I’m curious what your strategy for falling in love and what’s your strategy for staying in love with that person.

A ‘strategy’ refers to how we create mind-body-emotion states that determine steps that create the experience. Similar is a formula for baking a pie. There are certain steps and ingredients that go into baking the pie for it to come out just right. If we follow the instructions, we can replicate it again and again.

This holds true for love too. There is a structure to loving and being loved. Most people have not given conscious thought to what “counts” as love to us.

And since our love strategy consists mainly of internal processes that we go through to create the sense of being in love it can be truly beneficial to take a moment to find your strategy.

Have you ever felt “romantic love?” [notice the specification – romantic. Specify and you will get a better result].

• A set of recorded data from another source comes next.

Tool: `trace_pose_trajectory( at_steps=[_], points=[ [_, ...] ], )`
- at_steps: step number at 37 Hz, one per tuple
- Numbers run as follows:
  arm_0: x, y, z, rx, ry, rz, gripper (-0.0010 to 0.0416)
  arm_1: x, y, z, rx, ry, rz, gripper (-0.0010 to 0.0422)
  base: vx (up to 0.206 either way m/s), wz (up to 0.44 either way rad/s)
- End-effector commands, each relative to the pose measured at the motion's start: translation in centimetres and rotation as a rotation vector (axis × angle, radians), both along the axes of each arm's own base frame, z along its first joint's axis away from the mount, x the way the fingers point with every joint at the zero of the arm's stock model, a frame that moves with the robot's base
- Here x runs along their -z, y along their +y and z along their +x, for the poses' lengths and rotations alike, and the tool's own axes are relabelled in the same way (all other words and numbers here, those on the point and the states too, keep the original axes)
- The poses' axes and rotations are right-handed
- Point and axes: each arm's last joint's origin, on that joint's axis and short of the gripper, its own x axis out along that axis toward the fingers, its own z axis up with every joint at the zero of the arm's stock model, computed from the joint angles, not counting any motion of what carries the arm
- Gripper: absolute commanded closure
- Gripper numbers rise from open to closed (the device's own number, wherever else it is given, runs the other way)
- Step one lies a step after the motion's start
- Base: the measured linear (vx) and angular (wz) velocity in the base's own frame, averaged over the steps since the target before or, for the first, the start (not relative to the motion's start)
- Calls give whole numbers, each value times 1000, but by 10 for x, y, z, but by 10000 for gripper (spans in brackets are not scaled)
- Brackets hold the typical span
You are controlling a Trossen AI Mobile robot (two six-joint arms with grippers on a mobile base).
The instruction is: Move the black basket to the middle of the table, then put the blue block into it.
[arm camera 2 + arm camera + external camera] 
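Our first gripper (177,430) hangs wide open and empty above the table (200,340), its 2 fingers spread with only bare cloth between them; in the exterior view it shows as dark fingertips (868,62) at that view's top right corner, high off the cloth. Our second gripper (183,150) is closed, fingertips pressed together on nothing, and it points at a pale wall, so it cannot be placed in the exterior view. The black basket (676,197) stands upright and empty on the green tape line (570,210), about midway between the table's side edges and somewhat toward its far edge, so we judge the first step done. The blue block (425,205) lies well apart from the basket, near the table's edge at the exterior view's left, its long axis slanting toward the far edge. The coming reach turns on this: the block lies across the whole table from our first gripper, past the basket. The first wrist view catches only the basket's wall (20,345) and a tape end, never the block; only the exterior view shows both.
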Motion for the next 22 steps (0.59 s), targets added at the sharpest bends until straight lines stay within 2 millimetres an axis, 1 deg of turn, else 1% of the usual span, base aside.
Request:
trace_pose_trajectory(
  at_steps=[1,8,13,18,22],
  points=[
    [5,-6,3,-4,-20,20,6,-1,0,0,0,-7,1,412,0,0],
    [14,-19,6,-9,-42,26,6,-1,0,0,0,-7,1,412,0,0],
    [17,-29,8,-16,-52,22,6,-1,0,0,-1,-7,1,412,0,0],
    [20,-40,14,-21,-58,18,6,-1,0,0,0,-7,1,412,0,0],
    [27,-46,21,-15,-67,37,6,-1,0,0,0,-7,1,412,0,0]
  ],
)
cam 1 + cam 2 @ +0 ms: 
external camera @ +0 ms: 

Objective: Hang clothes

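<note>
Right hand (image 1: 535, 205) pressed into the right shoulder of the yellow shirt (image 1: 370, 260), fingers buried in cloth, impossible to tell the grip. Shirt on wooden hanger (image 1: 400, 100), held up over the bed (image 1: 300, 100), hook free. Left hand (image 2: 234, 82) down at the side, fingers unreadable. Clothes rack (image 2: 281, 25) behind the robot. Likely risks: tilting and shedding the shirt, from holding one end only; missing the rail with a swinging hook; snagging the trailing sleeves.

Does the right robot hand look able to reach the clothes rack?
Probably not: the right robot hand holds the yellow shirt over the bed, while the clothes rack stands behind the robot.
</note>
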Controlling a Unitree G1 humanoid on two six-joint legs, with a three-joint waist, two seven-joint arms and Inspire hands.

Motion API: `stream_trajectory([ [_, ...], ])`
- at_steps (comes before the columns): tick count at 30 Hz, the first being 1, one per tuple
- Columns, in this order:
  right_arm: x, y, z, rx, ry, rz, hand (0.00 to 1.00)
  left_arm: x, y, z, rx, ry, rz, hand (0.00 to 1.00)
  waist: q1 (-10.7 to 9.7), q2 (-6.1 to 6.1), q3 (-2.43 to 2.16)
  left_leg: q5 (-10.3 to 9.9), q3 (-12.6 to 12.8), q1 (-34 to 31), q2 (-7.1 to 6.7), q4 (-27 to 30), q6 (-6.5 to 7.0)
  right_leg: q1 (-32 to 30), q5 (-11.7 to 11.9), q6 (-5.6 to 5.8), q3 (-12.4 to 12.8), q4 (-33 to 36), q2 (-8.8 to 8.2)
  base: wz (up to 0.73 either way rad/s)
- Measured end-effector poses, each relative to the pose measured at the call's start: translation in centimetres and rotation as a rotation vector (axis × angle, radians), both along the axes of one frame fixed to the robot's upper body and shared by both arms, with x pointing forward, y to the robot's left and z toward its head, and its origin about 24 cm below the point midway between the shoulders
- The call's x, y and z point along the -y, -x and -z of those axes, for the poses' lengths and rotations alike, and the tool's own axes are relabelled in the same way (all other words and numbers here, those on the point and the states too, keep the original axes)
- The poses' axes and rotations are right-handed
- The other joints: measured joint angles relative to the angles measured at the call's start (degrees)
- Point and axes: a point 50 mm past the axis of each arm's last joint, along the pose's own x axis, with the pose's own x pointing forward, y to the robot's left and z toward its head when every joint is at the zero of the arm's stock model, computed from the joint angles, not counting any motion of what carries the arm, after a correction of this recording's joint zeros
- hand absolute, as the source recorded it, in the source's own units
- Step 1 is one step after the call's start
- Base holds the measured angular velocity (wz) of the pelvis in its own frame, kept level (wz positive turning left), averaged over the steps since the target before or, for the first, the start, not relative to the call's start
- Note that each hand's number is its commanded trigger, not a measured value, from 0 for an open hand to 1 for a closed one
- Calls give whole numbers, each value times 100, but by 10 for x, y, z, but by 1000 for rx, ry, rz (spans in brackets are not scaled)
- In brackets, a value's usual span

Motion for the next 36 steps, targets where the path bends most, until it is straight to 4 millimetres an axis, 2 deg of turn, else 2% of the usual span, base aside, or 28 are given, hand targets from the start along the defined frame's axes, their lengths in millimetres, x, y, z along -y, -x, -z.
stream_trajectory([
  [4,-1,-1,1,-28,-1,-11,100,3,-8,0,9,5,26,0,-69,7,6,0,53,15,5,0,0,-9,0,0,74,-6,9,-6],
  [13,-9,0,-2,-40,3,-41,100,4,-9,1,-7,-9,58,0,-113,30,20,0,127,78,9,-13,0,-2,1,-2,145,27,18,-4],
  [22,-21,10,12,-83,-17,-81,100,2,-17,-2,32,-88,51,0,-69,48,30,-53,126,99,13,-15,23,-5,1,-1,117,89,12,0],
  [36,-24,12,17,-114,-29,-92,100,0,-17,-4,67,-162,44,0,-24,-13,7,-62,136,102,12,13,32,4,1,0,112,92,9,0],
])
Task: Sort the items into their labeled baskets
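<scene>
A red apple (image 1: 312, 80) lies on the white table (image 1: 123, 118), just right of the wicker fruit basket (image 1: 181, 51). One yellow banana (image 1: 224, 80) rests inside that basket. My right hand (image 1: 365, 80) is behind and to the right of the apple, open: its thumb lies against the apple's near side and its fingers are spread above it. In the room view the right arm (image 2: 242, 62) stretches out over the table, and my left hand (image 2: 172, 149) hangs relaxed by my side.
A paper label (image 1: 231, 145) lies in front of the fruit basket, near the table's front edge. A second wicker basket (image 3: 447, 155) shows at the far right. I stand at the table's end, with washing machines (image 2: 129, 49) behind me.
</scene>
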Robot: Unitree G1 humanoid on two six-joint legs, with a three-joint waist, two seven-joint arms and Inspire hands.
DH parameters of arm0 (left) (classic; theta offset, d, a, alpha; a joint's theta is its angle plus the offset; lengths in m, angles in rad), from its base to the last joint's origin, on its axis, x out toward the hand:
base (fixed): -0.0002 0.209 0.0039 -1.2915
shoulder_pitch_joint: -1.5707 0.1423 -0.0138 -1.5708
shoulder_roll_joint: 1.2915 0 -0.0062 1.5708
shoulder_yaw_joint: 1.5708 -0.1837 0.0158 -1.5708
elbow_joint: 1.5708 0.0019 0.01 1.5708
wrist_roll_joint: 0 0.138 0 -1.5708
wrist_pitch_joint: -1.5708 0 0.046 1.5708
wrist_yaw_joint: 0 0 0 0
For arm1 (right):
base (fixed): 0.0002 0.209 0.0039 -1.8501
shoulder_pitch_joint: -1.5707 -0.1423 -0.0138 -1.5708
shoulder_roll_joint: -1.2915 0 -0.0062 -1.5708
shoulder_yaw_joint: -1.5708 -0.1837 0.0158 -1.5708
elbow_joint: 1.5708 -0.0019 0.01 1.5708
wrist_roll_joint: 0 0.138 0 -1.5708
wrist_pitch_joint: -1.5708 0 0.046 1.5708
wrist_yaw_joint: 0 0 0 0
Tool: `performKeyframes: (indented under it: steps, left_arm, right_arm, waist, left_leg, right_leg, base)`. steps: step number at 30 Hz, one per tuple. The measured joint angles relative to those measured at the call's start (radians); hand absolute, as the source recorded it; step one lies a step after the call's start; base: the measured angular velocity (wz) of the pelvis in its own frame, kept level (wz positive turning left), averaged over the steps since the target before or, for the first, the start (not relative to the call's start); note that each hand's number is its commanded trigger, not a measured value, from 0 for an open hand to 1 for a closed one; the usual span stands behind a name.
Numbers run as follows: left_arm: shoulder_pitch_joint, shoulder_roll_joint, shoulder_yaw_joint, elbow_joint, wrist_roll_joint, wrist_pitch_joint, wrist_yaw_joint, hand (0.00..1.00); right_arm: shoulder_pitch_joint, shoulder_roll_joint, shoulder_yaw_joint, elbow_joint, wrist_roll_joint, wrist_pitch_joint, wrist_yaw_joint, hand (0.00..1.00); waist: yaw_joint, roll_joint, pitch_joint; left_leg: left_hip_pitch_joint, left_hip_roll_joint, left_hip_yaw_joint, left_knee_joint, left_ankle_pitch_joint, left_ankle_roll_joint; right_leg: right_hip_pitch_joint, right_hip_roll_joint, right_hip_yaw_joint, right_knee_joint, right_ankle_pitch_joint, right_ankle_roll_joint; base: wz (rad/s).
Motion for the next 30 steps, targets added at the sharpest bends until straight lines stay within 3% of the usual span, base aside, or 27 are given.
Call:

What was it like? When did that happen?

How do you know it was romantic love?

Now go back to that time and place in your mind where you felt romantic love. Pick out one specific memory. Be there now, experience it as though you are there.

Explore your strategy:

What were you experiencing that brings on this feeling?

What do you need to see, hear or feel to know that you’re totally romantically loved?

Is it something you see?

Hear? Certain words or tone?

Being touched in a certain way?

What let’s you know?

What has to be there for you to be loved?

If you are not quite sure, then check by eliminating sensory awarenesses.

For example, if you saw the things that are important for you but you were not touched, would you know you’re romantically loved?

And just keep eliminating until you find the lead strategy.